# Try it
Word for word, restate the listing that follows and leave out the images.

(Available data begins)

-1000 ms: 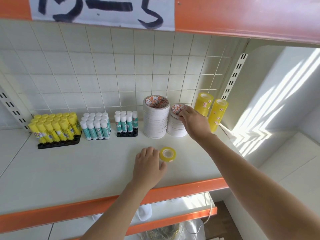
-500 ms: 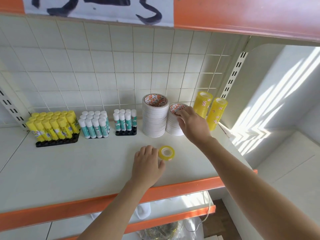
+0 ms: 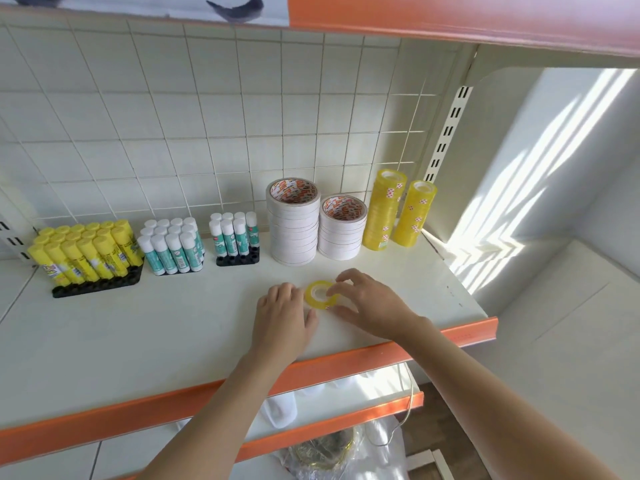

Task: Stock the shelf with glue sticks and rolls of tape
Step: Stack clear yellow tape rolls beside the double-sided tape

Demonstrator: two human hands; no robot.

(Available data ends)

# Output for this exercise
-1000 ms: 
-500 ms: 
+0 ms: 

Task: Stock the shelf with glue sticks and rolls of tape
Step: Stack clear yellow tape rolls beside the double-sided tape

Demonstrator: two human hands; no robot.

This completes the output for the exercise.